Problem requirements -> What is the number of lines in the data that include the string "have"? Give it by itself.

────

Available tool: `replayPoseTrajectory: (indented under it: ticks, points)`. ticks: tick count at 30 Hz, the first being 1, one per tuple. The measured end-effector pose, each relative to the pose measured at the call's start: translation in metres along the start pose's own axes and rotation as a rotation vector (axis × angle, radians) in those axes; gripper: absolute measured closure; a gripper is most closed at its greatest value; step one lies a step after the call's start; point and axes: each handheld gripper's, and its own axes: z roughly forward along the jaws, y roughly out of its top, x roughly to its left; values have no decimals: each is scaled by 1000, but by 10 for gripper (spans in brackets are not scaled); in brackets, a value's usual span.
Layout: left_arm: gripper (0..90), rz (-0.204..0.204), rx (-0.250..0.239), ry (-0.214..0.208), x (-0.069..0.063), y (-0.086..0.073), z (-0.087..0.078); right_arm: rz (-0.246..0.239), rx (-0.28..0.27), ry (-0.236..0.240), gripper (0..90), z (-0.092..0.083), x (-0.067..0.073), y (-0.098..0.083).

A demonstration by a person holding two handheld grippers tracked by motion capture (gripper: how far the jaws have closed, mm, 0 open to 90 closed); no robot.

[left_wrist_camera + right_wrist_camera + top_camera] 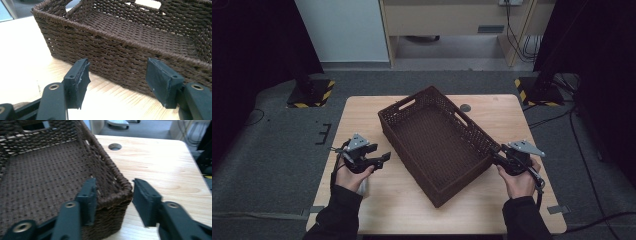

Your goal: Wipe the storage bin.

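On the left side of the table (362, 115), the left gripper (384, 158) rests low with its jaws spread and nothing between them. It points at the basket's (437, 140) long near-left wall from just beside it, without touching; in the left gripper view that wall (112, 52) fills the gap ahead of the open pads, so the hand seems parked there, ready to steady or take that side.

The basket sits in the middle of the table, turned at an angle, one corner toward the person. It is dark brown woven cord, rectangular, with a thick braided rim, handle slots cut in its short ends, and nothing inside.

On the right, the right gripper (499, 155) straddles the basket's rim (120, 185) at the near-right corner, one pad inside, one outside. Its jaws stand apart and do not pinch the rim, which suggests a grip being let go or not yet made.
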Motion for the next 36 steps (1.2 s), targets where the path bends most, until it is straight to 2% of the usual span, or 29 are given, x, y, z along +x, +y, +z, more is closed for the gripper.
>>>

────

Answer to the problem -> 2